Victory celebrations will be short-lived for the three winners of Thursday’s dramatic Commons byelections. With a general election due next year, new legislators do not have long to make their marks. For them, the fight to be re-elected starts immediately. For two of the three MPs, this will pose a big problem. Their newly won seats will disappear at the general election.
Britain’s parliamentary constituency boundaries have been unchanged for the last four general elections. Since 2010, two attempts at reviewing them anew have run into the sand. A third effort, begun in 2020, has now succeeded. Last month, the four boundary commissions for England, Scotland, Wales and Northern Ireland submitted final decisions on the new boundaries. The new electoral maps will shortly be confirmed by the privy council.
The commissions have redrawn almost the entire political map of Britain. They have brought almost all electorates into line with a UK constituency “quota” of between 69,724 and 77,062 voters. As a result, only 65 of the 650 Westminster seats will be unchanged at the next election. All the others have been recast, marginally in some cases, more comprehensively in many others. Although five offshore island seats are exempted from the quota, the pre-devolution over-representation of Scotland and Wales at Westminster has now ended. The upshot is that England will gain 10 seats, while Wales will lose eight and Scotland two. Northern Ireland will stay the same.
Two of the bigger casualties in all this are the Somerton and Frome constituency in Somerset and that of Selby and Ainsty in Yorkshire, where two of this week’s byelections took place. The former will be carved into two: Glastonbury and Somerton, and neighbouring Frome and East Somerset (with a tiny transfer to Yeovil as well). Selby and Ainsty will be even more radically dismembered into four new seats, though most of its voters will remain in a new Selby constituency. Of this week’s three byelection seats, only Uxbridge and South Ruislip – or 91% of it – remains largely as it is today.

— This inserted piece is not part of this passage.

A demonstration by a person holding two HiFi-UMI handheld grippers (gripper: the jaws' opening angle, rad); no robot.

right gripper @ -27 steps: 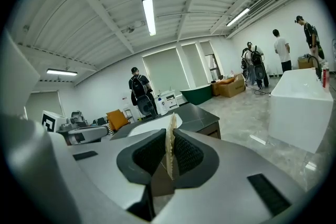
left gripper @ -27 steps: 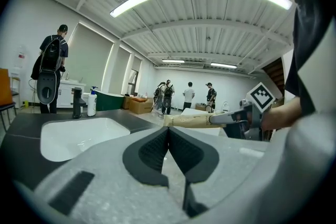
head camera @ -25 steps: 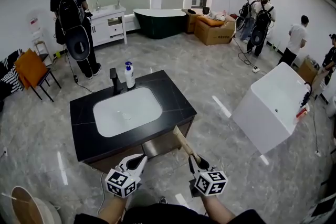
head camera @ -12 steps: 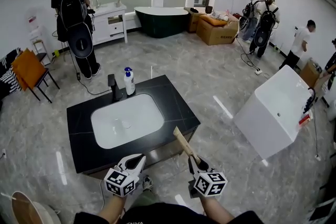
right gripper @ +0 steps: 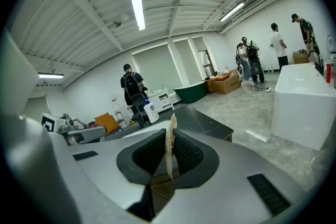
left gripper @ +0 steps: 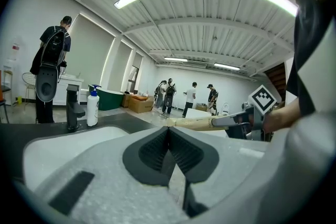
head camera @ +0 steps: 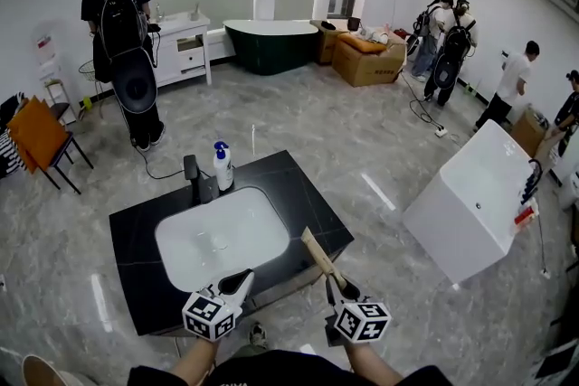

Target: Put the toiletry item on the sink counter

As in earlier reviews, the centre of electoral gravity has again gradually shifted from industrial cities (mostly Labour voting) to suburbs and towns (mostly Conservative). As the nature of work and settlement has changed, the national constituency map has changed too. In England, the east Midlands, the east, London, the south-east and the south-west will now have more seats than before. The north-west, the north-east and the West Midlands will have fewer, while Yorkshire will stay the same.
Population change is a sleepless process, so the electoral map certainly needs to be regularly updated. Rightly, the process for doing this is determinedly independent. The scope for electoral gerrymandering, US-style, is vanishingly small. But the changes reflect big socioeconomic and cultural shifts nevertheless. In some cases, urban as well as rural, the inflexibility of the quota creates electoral communities with very little other community connection. But that, too, may reflect something of the way we live now.
Initial estimates are that the review will benefit the Conservatives by between five and 10 seats, not all at the expense of Labour. Party campaign strategists must clearly adapt to that. This does not mean that their offers must be exclusively tailored to southern English suburban voters or voters in Tory marginals. But it does mean that it is impossible to ignore these voters. That truth must not be an excuse for caution in response to urgent national needs. The volatility revealed in this week’s byelections shows that voters and constituencies should never be stereotyped. It confirms instead that the current disaffected mood of Britain’s voters can be the seedbed of many opportunities.